Alicia Rojas

Parrillada es sinónimo de reunión. No es necesario ni siquiera que la comida esté servida en la mesa: la jornada empieza cuando la primera carne es puesta sobre el carbón al rojo vivo.

En Sudamérica, uno de los países con mayor tradición parrillera es Argentina. Para ellos, el asado –como llaman a la parrilla– significa dos cosas: costillas del ganado y la reunión. Así lo cree Pablo Rivero, encargado de “Don Julio”.

La llanura, el ingrediente principal

El territorio es muy importante para conseguir carne de calidad. En tiempos en los que los animales son sometidos a duras condiciones de crianza, este asunto es muy importante.

“La Argentina es muy llano, entonces el animal no hace esfuerzo ni para beber ni para comer ni para nada”, comentaron a El Comercio en Buenos Aires los encargados de “El Pobre Luis”, una parrilla fundada en el barrio bonaerense de Núñez por Luis Acuña, uruguayo que falleció en 2013.

Las condiciones agroclimáticas, así como el tipo de suelo, fueron el empuje para desarrollar la industria en la pampa. La carne argentina se diferencia, además, porque sobre ese extenso territorio creció el ganado de manera exponencial desde principios de siglo.

Las condiciones fueron propicias para empezar estudios genéticos. “Argentina es pionera en genética ovina y la conjunción de este trabajo, más las pasturas, nos dan un animal que camina poco para comer mucho. Engorda bien y por eso las razas carniceras tienen la performance que tienen”, comentó Pablo Rivero, de “Don Julio”, a El Comercio.
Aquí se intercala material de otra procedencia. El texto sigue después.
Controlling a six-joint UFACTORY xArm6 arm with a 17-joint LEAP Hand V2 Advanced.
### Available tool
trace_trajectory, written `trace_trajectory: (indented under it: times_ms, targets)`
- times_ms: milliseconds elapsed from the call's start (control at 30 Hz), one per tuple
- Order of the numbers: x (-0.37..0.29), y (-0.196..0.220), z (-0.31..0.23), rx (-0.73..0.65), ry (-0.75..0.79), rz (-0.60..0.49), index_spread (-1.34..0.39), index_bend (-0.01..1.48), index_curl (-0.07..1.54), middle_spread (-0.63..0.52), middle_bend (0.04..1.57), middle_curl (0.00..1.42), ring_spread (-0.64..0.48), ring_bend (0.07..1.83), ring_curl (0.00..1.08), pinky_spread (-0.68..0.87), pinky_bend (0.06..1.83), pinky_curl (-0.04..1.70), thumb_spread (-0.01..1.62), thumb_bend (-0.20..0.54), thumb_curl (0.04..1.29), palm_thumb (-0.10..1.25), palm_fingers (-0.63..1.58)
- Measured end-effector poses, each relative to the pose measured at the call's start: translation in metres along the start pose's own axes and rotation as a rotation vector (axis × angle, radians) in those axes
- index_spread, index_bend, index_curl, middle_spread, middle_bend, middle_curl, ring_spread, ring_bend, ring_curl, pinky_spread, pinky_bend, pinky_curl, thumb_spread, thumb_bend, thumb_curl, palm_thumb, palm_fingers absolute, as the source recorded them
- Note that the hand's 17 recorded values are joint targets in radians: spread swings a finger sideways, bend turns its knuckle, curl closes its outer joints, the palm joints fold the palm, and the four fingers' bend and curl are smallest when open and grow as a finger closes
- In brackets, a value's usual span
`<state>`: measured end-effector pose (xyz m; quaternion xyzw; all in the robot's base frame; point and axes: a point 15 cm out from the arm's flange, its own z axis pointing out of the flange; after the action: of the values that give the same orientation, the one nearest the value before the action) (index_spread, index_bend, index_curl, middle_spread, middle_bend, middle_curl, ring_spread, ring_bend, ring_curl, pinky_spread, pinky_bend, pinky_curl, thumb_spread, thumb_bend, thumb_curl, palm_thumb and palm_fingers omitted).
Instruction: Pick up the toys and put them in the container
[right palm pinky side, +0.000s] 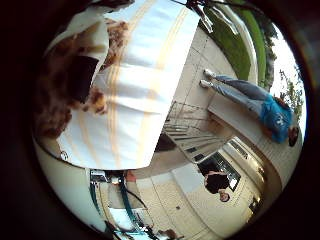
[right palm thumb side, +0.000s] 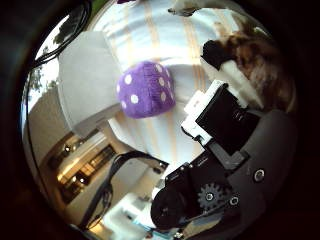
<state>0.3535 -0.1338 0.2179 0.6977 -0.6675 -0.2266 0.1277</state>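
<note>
Thumb-side palm view shows my hand (right palm thumb side: 225, 150) from close up: white and black finger parts reach in from the edge toward a brown, white and black plush toy (right palm thumb side: 255, 65), which fills that side of the view. One white-tipped finger (right palm thumb side: 235, 80) lies right against the fur, so I am touching the toy, but whether my fingers are curled round it or only resting on it I cannot tell from these pictures.

Beside that toy, on the same white cloth with pale orange stripes (right palm thumb side: 150, 30), lies a purple plush toy with white dots (right palm thumb side: 146, 90). It sits apart from my fingers, untouched, and next to a grey box-like container (right palm thumb side: 87, 80) whose wall stands just beside it (toy and wall look to be touching, though I can't be sure).

Little-finger-side palm view looks across the same striped cloth, draped over the table's edge, and the brown plush toy fills the near corner of it, very close to my palm; a black patch on it shows against the mottled brown and white fur. Beyond the cloth lies pale paving (right palm pinky side: 190, 75), with a strip of grass (right palm pinky side: 240, 45) farther off and metal steps (right palm pinky side: 190, 135) between.
</note>
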Motion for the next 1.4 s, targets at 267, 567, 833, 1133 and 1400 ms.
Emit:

Pero el trabajo no termina ahí. Una vez obtenida la carne, los argentinos tienen la costumbre de madurarla de 15 a 20 días, reposándola en frío. “Eso ayuda a mejorar el sabor y la firmeza de la carne”, comentaron los encargados de “El Pobre Luis”.

La familia, donde se fundan las tradiciones

La mayoría de turistas que llega a Argentina no regresa a su país sin probar una buena parrilla. La carne es un símbolo nacional, incluso en algunos colegios los niños aprenden de memoria los tipos de ganado

“La parrilla de la Argentina se destaca por su calidad y es algo nacional, muy nuestro. Es familia, es amigos, nos reúne y eso la hace tan famosa y popular en todo el mundo”, precisan los parrilleros de “El Pobre Luis”.

En la familia y el trabajo es donde se fundó la tradición de preparar el asado, principalmente porque cada persona tenía algún vínculo directo con la industria ganadera, relata Rivero.

“Todos los habitantes de este país (Argentina) tienen una vinculación directa, desde el siglo pasado, con la industria frigorífica o ganadera. Eso hacía que todas las reuniones, todas las fiestas, y en todas las casas y los trabajos, el producto más común sea la carne”, declaró.

La costumbre de preparar asados también se cultivó en los fines de obra o faena de trabajo. Esto fue retransmitido a las familias y así surgió lo que hoy es parte de la cultura argentina.

“El asado es también el encuentro de los argentinos, donde todos somos iguales. Nos sentamos a la mesa y disfrutamos, menos el parrillero que es la estrella”, dijo Rivero, quien comanda “Don Julio, restaurante que obtuvo el puesto 45 en la lista de Los Mejores 50 Restaurantes del 2015.